> _WHAT NEEDS TO BE DONE_
With the pictures left out, output the records below exactly.

> _Data excerpts_

►

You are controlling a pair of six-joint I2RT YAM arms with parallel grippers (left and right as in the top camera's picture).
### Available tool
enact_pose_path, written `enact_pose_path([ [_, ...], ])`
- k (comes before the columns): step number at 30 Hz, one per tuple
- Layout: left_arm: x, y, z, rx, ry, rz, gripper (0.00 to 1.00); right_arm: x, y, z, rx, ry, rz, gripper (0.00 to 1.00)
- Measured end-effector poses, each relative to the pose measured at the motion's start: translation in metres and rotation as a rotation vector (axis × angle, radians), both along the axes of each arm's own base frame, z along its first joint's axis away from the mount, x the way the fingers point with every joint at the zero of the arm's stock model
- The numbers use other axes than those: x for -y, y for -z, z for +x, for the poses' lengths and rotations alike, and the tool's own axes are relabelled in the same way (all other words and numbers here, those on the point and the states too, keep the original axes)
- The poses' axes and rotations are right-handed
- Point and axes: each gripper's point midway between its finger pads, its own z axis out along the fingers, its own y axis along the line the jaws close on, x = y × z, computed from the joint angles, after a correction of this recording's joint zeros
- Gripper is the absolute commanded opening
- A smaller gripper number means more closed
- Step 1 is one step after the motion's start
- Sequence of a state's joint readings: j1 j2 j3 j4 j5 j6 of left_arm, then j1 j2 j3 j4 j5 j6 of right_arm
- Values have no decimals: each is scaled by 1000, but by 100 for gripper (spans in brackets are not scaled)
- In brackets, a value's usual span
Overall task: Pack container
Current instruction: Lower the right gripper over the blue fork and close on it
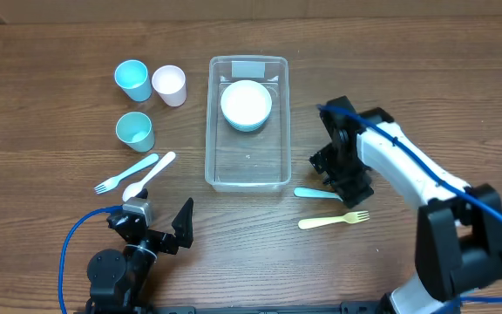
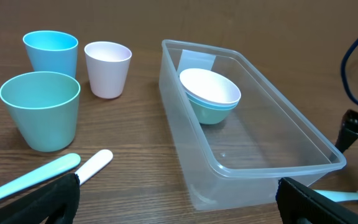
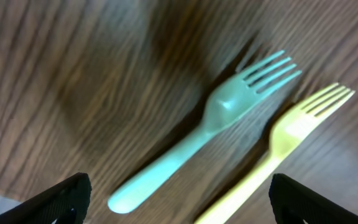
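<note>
Midway across the table sits the clear container, ahead of the left gripper, whose jaws are spread wide and hold nothing. The right gripper, likewise spread, hangs beside the container's near corner, over a teal fork and a yellow fork. Inside, at the labelled end, a white bowl nests in a teal bowl.

The clear rectangular container sits upright and lidless mid-surface, toward the far edge. Its pale label faces that far edge.
</note>
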State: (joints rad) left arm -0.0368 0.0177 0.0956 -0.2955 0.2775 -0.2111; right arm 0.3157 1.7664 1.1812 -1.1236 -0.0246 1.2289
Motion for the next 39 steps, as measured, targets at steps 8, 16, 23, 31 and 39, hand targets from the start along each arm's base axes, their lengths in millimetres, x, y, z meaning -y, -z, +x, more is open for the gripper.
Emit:
enact_pose_path([
  [8,0,0,0,0,0,0,100,-17,1,12,144,40,102,86],
  [16,0,0,0,0,0,0,100,-26,7,5,121,87,137,85],
  [23,0,0,0,0,0,0,100,-27,15,-1,105,144,151,81],
  [31,0,0,0,0,0,0,100,-26,16,8,135,171,163,79],
  [39,0,0,0,0,0,0,100,-9,17,-1,76,235,157,80],
])
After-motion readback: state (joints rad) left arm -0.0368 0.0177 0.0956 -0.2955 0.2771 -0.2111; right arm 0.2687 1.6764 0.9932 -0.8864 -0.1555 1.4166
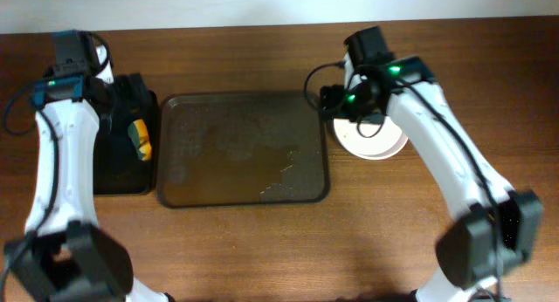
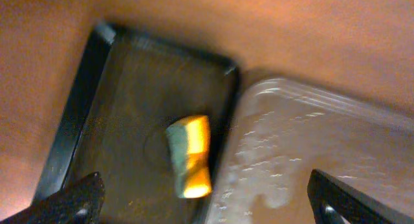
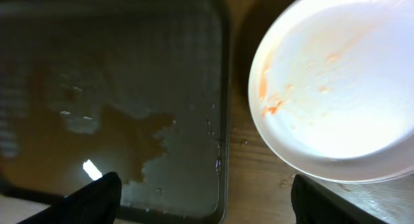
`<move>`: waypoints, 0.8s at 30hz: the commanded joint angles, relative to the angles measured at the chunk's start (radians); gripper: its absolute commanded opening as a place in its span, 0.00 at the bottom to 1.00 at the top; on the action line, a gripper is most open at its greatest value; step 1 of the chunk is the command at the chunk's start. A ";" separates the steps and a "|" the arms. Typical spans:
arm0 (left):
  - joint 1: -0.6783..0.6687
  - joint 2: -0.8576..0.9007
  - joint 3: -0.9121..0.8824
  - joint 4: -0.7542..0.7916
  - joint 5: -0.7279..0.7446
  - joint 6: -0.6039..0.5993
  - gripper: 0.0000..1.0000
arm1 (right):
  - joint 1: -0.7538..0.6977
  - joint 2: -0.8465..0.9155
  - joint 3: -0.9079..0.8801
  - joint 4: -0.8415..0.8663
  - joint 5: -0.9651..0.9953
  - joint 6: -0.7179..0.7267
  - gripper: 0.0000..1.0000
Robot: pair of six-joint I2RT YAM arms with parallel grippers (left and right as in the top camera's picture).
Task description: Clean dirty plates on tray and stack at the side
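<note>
The large wet tray [image 1: 244, 149] lies mid-table with no plates on it; it also shows in the right wrist view [image 3: 116, 101] and the left wrist view [image 2: 323, 146]. White plates [image 1: 371, 140] are stacked on the table right of the tray; the top plate [image 3: 336, 88] has orange smears. A yellow-green sponge [image 1: 140, 138] lies in the small black tray [image 1: 118, 175] at the left, also in the left wrist view [image 2: 189, 154]. My left gripper [image 2: 204, 201] is open above the sponge. My right gripper [image 3: 204, 201] is open and empty above the tray's right edge, beside the plates.
The wooden table [image 1: 279, 241] extends in front of both trays. The tray holds a film of water and foam [image 1: 288, 175] toward its right front corner. Cables [image 1: 314, 79] hang by the right arm.
</note>
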 commanded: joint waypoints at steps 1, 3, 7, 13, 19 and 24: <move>-0.052 -0.061 0.018 0.013 0.068 -0.003 0.99 | 0.003 -0.228 0.063 -0.045 0.145 -0.018 0.85; -0.072 -0.058 0.018 0.016 0.114 -0.002 0.99 | 0.003 -0.375 0.063 -0.072 0.190 -0.018 0.89; -0.073 -0.058 0.018 0.014 0.112 -0.002 0.99 | 0.004 -0.639 0.063 -0.106 0.195 -0.017 0.98; -0.073 -0.058 0.018 0.014 0.112 -0.002 0.99 | 0.004 -0.867 0.063 -0.243 0.195 -0.017 0.98; -0.073 -0.058 0.018 0.014 0.112 -0.002 0.99 | 0.004 -0.881 0.025 -0.259 0.364 -0.062 0.99; -0.073 -0.058 0.018 0.014 0.112 -0.002 0.99 | -0.004 -0.905 -0.158 -0.190 0.623 -0.010 0.98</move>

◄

> _TASK ANSWER_
You are controlling a pair of six-joint I2RT YAM arms with parallel grippers (left and right as in the top camera's picture).
### Available tool
enact_pose_path, written `enact_pose_path([ [_, ...], ])`
- k (comes before the columns): step number at 30 Hz, one per tuple
- Layout: left_arm: x, y, z, rx, ry, rz, gripper (0.00 to 1.00); right_arm: x, y, z, rx, ry, rz, gripper (0.00 to 1.00)
- Measured end-effector poses, each relative to the pose measured at the motion's start: translation in metres and rotation as a rotation vector (axis × angle, radians), both along the axes of each arm's own base frame, z along its first joint's axis away from the mount, x the way the fingers point with every joint at the zero of the arm's stock model
- The numbers use other axes than those: x for -y, y for -z, z for +x, for the poses' lengths and rotations alike, and the tool's own axes are relabelled in the same way (all other words and numbers here, those on the point and the states too, keep the original axes)
- The poses' axes and rotations are right-handed
- Point and axes: each gripper's point midway between its finger pads, its own z axis out along the fingers, its own y axis along the line the jaws close on, x = y × z, computed from the joint angles, after a correction of this recording's joint zeros
- Gripper is the absolute commanded opening
- A smaller gripper number means more closed
- Step 1 is one step after the motion's start
- Sequence of a state's joint readings: j1 j2 j3 j4 j5 j6 of left_arm, then j1 j2 j3 j4 j5 j6 of right_arm
- Values have no decimals: each is scaled by 1000, but by 100 for gripper (spans in brackets are not scaled)
- In brackets, a value's usual span
Overall task: Pack container
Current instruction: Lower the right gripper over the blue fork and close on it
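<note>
Midway across the table sits the clear container, ahead of the left gripper, whose jaws are spread wide and hold nothing. The right gripper, likewise spread, hangs beside the container's near corner, over a teal fork and a yellow fork. Inside, at the labelled end, a white bowl nests in a teal bowl.

The clear rectangular container sits upright and lidless mid-surface, toward the far edge. Its pale label faces that far edge.
</note>
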State: (joints rad) left arm -0.0368 0.0177 0.0956 -0.2955 0.2775 -0.2111; right arm 0.3157 1.7664 1.1812 -1.1236 -0.0246 1.2289
Motion for the next 39 steps, as measured, targets at steps 8, 16, 23, 31 and 39, hand targets from the start along each arm's base axes, their lengths in millimetres, x, y, z meaning -y, -z, +x, more is open for the gripper.
Emit:
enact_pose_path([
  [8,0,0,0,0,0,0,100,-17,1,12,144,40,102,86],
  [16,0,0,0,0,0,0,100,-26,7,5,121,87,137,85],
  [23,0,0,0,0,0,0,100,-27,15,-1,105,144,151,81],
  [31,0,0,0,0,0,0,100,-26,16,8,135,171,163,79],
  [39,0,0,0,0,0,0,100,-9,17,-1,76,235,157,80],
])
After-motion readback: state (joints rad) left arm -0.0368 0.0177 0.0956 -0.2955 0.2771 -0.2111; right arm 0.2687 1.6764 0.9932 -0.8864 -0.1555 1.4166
`<move>`: waypoints, 0.8s at 30hz: the commanded joint angles, relative to the angles measured at the chunk's start (radians); gripper: its absolute commanded opening as a place in its span, 0.00 at the bottom to 1.00 at the top; on the action line, a gripper is most open at its greatest value; step 1 of the chunk is the command at the chunk's start. A ";" separates the steps and a "|" the arms. Typical spans:
arm0 (left):
  - joint 1: -0.6783..0.6687
  - joint 2: -0.8576..0.9007
  - joint 3: -0.9121..0.8824
  - joint 4: -0.7542..0.7916
  - joint 5: -0.7279..0.7446
  - joint 6: -0.6039..0.5993
  - gripper: 0.0000..1.0000
arm1 (right):
  - joint 1: -0.7538..0.6977
  - joint 2: -0.8465..0.9155
  - joint 3: -0.9079..0.8801
  - joint 4: -0.8415..0.8663
  - joint 5: -0.9651..0.9953
  - joint 6: -0.7179..0.7267
  - gripper: 0.0000..1.0000
Robot: pair of six-joint I2RT YAM arms with parallel grippers (left and right as in the top camera's picture).
Task description: Clean dirty plates on tray and stack at the side
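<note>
The large wet tray [image 1: 244, 149] lies mid-table with no plates on it; it also shows in the right wrist view [image 3: 116, 101] and the left wrist view [image 2: 323, 146]. White plates [image 1: 371, 140] are stacked on the table right of the tray; the top plate [image 3: 336, 88] has orange smears. A yellow-green sponge [image 1: 140, 138] lies in the small black tray [image 1: 118, 175] at the left, also in the left wrist view [image 2: 189, 154]. My left gripper [image 2: 204, 201] is open above the sponge. My right gripper [image 3: 204, 201] is open and empty above the tray's right edge, beside the plates.
The wooden table [image 1: 279, 241] extends in front of both trays. The tray holds a film of water and foam [image 1: 288, 175] toward its right front corner. Cables [image 1: 314, 79] hang by the right arm.
</note>
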 commanded: joint waypoints at steps 1, 3, 7, 13, 19 and 24: <move>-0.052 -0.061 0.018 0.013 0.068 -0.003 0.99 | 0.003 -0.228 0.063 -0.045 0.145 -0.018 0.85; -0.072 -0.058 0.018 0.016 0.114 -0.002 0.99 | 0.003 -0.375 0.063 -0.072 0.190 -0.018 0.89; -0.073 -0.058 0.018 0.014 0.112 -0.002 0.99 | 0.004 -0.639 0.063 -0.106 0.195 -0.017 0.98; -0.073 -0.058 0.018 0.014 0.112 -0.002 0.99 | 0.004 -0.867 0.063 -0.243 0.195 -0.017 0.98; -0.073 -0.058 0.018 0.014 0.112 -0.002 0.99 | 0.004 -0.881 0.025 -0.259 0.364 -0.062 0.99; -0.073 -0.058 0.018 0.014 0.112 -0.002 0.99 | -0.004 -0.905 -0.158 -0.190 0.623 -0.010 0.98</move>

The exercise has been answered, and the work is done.